Bicanic Iva, Snetselaar Hanneke, De Jongh Ad, Van de Putte Elise
National Psychotrauma Center for Children and Youth, University Medical Center Utrecht, Utrecht, the Netherlands.
Department of Behavioral Sciences, Academic Centre for Dentistry in Amsterdam (ACTA), University of Amsterdam and VU University in Amsterdam, Amsterdam, the Netherlands ; School of Health Sciences, Salford University, Manchester, United Kingdom.
Eur J Psychotraumatol. 2014 Jun 18;5. doi: 10.3402/ejpt.v5.23645. eCollection 2014.
Prior research endorsed the establishment of sexual assault centres in the Netherlands because of the potential benefit for victims' mental recovery.
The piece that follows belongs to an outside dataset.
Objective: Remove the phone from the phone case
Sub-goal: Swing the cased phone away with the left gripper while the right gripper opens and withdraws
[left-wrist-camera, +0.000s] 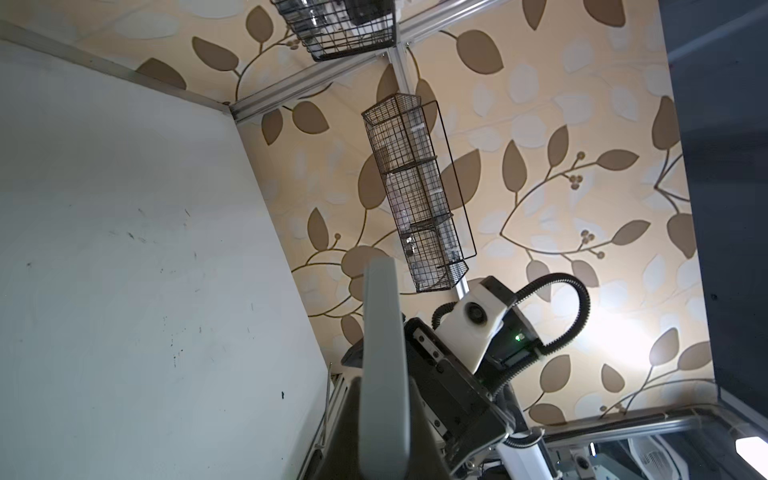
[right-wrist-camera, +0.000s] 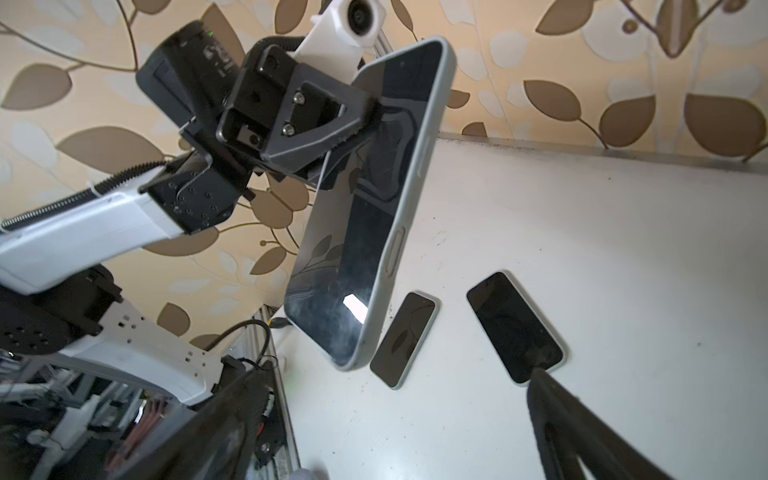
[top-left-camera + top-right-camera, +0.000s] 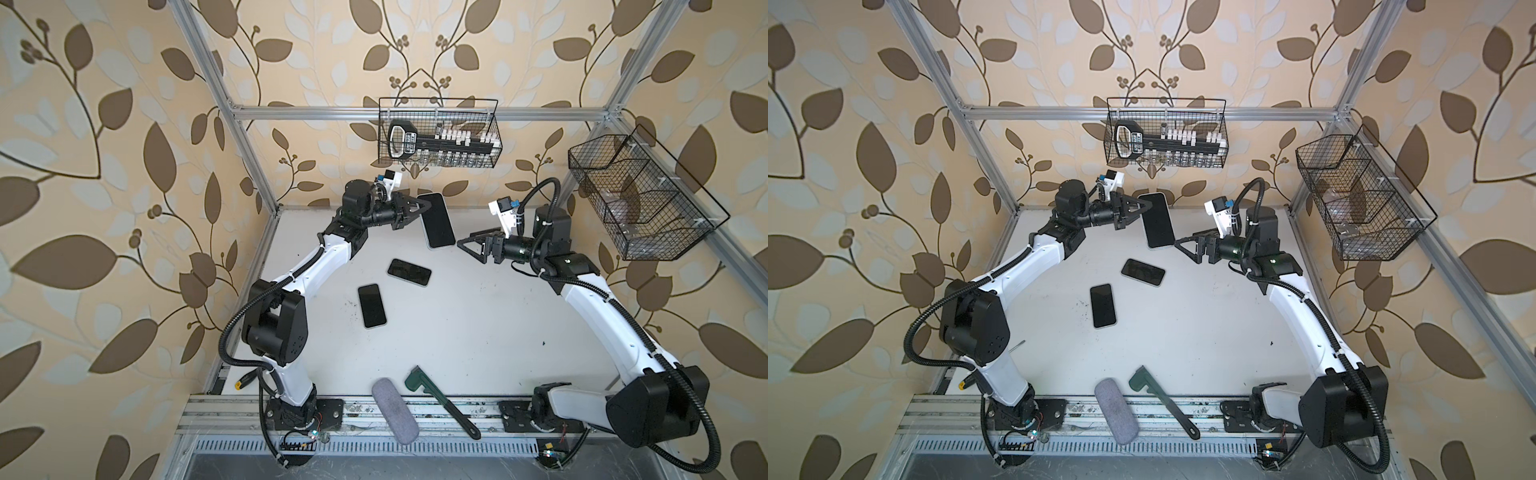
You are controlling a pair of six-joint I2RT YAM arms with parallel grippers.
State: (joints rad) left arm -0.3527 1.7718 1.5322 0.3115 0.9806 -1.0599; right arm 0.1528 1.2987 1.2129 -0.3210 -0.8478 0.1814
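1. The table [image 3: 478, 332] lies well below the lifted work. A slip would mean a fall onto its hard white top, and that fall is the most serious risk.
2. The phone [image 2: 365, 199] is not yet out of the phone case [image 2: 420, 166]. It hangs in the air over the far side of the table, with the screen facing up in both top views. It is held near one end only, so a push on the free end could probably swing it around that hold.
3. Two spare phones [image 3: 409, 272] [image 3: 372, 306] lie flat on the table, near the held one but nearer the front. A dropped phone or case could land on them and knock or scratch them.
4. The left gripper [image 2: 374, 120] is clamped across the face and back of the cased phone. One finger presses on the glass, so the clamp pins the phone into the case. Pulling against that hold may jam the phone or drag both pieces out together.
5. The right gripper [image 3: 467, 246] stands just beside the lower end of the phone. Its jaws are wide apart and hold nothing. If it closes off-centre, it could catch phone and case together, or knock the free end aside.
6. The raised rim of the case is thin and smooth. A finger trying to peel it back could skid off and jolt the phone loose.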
In 2012, the first Dutch sexual assault centre was founded at the University Medical Center Utrecht. The aim of the centre is to provide 24/7 coordinated and integrated services (i.e., medical, forensic, and psychological) in one location.
The purpose of the present study was to describe demographic, background, and assault characteristics of victims seen at the centre within one week post-assault, and their use of post-assault services in order to improve current services.
From January 2012 to September 2013, prospective data of 108 patients were collected. To describe the population included, frequency counts and proportions were generated for categorical variables.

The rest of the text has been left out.